Now it may be that writing requires the abandonment of all these principles, that is to say, the end and also the coming to completion of everything that guarantees our culture - not so that we might in idyllic fashion turn back, but rather so we might go beyond, that is, to the limit, in order to attempt to break the circle, the circle of circles: the totality of the concepts that founds history, that develops in history, and whose development history is.
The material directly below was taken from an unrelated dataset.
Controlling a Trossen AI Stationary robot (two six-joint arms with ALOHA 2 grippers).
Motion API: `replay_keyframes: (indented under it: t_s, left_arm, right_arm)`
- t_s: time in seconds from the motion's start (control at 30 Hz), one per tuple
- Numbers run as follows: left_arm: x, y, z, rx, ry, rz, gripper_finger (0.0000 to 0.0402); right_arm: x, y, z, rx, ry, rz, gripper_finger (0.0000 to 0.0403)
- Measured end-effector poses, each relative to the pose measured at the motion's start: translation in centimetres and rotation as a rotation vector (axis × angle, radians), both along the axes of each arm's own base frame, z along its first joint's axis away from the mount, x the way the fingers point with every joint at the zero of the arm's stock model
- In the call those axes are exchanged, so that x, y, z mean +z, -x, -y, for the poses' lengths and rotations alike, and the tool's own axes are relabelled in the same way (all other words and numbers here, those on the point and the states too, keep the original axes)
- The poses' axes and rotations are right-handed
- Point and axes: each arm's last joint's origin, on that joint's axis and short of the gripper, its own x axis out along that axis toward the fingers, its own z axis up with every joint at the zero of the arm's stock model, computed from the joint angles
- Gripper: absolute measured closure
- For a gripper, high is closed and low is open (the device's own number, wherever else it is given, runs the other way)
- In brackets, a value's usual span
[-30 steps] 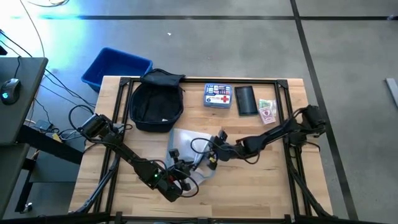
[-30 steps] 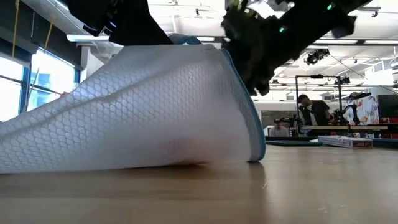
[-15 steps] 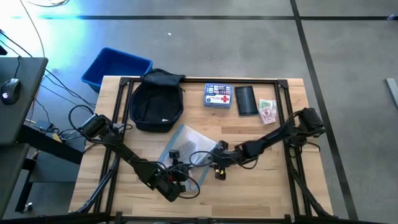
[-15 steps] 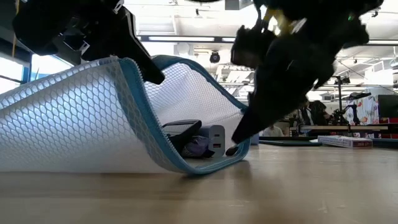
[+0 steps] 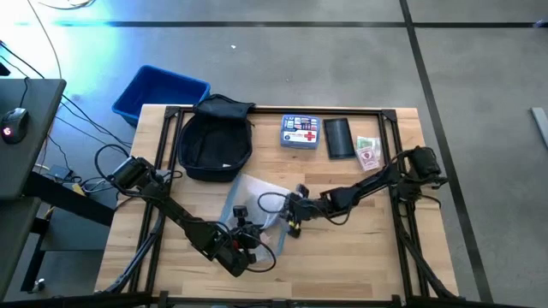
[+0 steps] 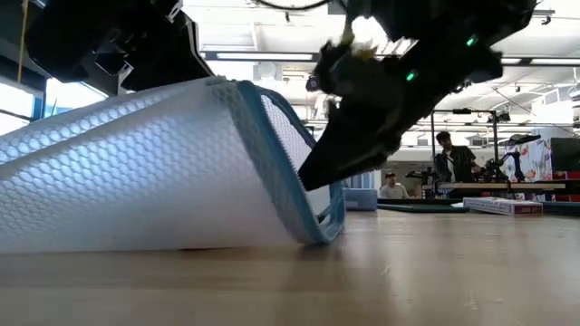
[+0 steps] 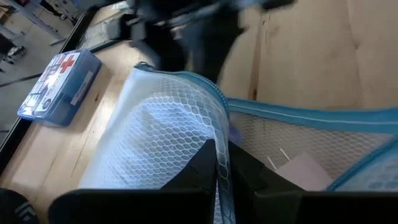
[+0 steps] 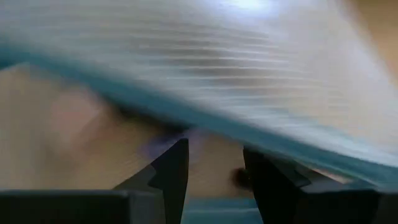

Writing, in this sense - in this direction in which it is not possible to maintain oneself alone, or even in the name of all without the tentative advances, the lapses, the turns and detours whose trace the texts here brought together bear (and their interest, I believe, lies in this) - supposes a radical change of epoch: interruption, death itself - or, to speak hyperbolically, "the end of history." Writing in this way passes through the advent of communism, recognized as the ultimate affirmation - communism being still always beyond communism. Writing thus becomes a terrible responsibility. Invisibly, writing is called upon to undo the discourse in which, however unhappy we believe ourselves to be, we who have it at our disposal remain comfortably installed. From this point of view writing is the greatest violence, for it transgresses the law, every law, and also its own.

Communism. You are not surprised. Blanchot's is a passage of references which is also a passage of acceptance. Here writing again finds its "moralising" voice - in its "terrible responsibility . . . to undo" the discourse in which we find ourselves, to break "the law, every law and also its own", a missionary of transgression through the violence of language.

[3] Tom Gunning, The films of Fritz Lang: allegories of vision and modernity (London: The British Film Institute, 2000).